▶ The data:
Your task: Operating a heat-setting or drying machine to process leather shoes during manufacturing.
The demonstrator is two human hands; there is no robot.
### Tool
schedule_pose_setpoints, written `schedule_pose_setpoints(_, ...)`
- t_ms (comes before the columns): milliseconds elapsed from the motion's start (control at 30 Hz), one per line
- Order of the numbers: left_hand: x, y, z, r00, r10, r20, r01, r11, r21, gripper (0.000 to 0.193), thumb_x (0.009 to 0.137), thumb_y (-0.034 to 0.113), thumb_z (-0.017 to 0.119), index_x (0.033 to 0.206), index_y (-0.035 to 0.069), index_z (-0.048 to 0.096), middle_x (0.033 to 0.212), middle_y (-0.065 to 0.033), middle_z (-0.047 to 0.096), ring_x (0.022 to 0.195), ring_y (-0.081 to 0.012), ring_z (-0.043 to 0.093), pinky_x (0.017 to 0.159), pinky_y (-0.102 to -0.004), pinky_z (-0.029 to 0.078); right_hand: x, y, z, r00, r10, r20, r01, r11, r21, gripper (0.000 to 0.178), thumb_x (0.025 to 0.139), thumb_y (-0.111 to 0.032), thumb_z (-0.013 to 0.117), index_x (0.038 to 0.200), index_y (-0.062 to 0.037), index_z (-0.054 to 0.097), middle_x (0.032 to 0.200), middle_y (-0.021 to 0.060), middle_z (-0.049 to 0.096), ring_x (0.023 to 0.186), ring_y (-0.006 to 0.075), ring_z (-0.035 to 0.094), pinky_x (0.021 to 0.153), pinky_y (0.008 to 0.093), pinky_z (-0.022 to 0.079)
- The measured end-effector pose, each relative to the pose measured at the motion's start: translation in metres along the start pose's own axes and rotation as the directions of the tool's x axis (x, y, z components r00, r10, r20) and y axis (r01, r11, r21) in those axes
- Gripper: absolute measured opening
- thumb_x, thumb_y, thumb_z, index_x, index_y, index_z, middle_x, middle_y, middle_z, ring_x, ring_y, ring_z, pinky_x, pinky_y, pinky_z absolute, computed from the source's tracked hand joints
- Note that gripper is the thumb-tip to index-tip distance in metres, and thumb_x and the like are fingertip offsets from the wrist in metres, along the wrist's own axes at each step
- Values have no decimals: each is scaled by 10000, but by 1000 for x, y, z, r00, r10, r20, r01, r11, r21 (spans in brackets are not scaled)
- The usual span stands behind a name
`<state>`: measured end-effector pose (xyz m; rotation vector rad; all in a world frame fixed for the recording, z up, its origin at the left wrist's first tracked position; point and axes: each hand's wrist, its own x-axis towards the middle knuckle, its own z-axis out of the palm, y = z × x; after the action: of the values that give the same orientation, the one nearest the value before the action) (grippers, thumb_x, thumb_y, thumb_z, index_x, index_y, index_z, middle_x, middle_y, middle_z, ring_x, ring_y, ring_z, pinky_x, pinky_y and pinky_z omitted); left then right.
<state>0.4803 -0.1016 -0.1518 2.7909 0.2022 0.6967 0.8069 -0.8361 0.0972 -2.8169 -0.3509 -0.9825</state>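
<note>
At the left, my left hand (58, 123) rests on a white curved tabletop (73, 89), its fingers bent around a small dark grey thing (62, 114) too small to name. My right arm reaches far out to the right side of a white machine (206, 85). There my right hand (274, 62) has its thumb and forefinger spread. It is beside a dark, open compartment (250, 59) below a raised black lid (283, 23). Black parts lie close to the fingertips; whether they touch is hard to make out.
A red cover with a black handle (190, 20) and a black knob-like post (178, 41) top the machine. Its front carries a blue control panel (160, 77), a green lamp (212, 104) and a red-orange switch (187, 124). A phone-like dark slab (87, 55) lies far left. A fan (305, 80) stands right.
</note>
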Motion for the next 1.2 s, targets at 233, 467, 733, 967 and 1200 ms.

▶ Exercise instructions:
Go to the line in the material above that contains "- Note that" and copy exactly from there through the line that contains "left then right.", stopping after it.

▶ Solution:
- Note that gripper is the thumb-tip to index-tip distance in metres, and thumb_x and the like are fingertip offsets from the wrist in metres, along the wrist's own axes at each step
- Values have no decimals: each is scaled by 10000, but by 1000 for x, y, z, r00, r10, r20, r01, r11, r21 (spans in brackets are not scaled)
- The usual span stands behind a name
`<state>`: measured end-effector pose (xyz m; rotation vector rad; all in a world frame fixed for the recording, z up, its origin at the left wrist's first tracked position; point and axes: each hand's wrist, its own x-axis towards the middle knuckle, its own z-axis out of the palm, y = z × x; after the action: of the values that give the same orientation, the one nearest the value before the action) (grippers, thumb_x, thumb_y, thumb_z, index_x, index_y, index_z, middle_x, middle_y, middle_z, ring_x, ring_y, ring_z, pinky_x, pinky_y and pinky_z omitted); left then right.

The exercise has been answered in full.